### Exercise objective
Wherever a picture sits, omit it. Output the rest of the listing exactly.

### Information provided
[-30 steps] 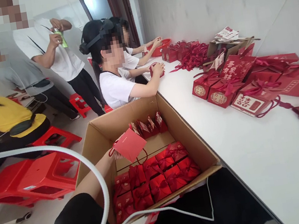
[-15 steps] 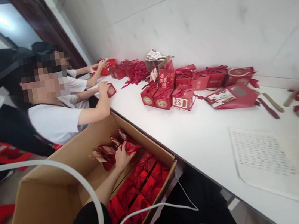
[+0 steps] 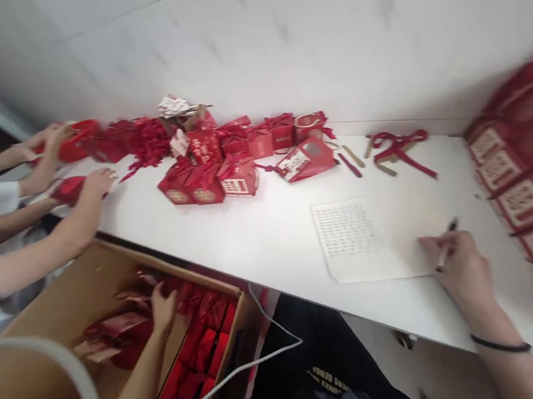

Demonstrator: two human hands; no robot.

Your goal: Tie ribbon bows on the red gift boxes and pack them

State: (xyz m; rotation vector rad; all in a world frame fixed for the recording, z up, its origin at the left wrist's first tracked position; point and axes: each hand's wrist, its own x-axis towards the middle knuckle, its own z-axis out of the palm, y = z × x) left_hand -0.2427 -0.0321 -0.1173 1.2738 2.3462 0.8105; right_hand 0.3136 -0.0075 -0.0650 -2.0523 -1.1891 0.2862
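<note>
My left hand (image 3: pixel 163 310) reaches down into a cardboard carton (image 3: pixel 241 292). Its fingers are bent around the top of a red gift box (image 3: pixel 181 300); blur partly hides their tips. Beside that hand, several red boxes with ribbons and tags (image 3: pixel 122 330) lie loosely, and neat rows of red boxes (image 3: pixel 205 354) fill the carton's near side. My right hand (image 3: pixel 465 272) is closed around a pen (image 3: pixel 446 245) at the right edge of an open notebook (image 3: pixel 358 269). Rows of small marks cover the notebook's left page; the other page looks mostly blank.
Red gift boxes (image 3: pixel 206 185) and a pile of ribbon (image 3: pixel 150 140) line the wall side of the white table (image 3: pixel 274 245). Loose ribbon (image 3: pixel 403 147) and strips lie farther right. Stacked red boxes (image 3: pixel 525 206) stand at right. Co-workers' hands (image 3: pixel 96 182) work at left. A white cable (image 3: pixel 252 363) crosses in front.
The view has swung right, bringing my right hand with the pen and the stacked boxes into sight. My left hand stays in the carton among the red boxes.
</note>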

### Your solution
[-30 steps] 
[-15 steps] 
[+0 steps] 

Demonstrator: two human hands; no robot.

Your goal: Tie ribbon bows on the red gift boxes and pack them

State: (xyz m; rotation vector rad; all in a world frame fixed for the recording, z up, its origin at the left wrist's first tracked position; point and axes: each hand's wrist, its own x-axis towards the middle knuckle, its own z-axis out of the palm, y = z × x) left_hand -0.2427 -0.0321 -0.1173 1.2738 2.3462 0.8105; right_hand 0.3136 -0.0075 -0.0650 -2.0523 -1.1891 0.2862
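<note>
My left hand (image 3: pixel 163 310) reaches down into a cardboard carton (image 3: pixel 241 292). Its fingers are bent around the top of a red gift box (image 3: pixel 181 300); blur partly hides their tips. Beside that hand, several red boxes with ribbons and tags (image 3: pixel 122 330) lie loosely, and neat rows of red boxes (image 3: pixel 205 354) fill the carton's near side. My right hand (image 3: pixel 465 272) is closed around a pen (image 3: pixel 446 245) at the right edge of an open notebook (image 3: pixel 358 269). Rows of small marks cover the notebook's left page; the other page looks mostly blank.
Red gift boxes (image 3: pixel 206 185) and a pile of ribbon (image 3: pixel 150 140) line the wall side of the white table (image 3: pixel 274 245). Loose ribbon (image 3: pixel 403 147) and strips lie farther right. Stacked red boxes (image 3: pixel 525 206) stand at right. Co-workers' hands (image 3: pixel 96 182) work at left. A white cable (image 3: pixel 252 363) crosses in front.
The view has swung right, bringing my right hand with the pen and the stacked boxes into sight. My left hand stays in the carton among the red boxes.
</note>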

What is written here forms the complete answer.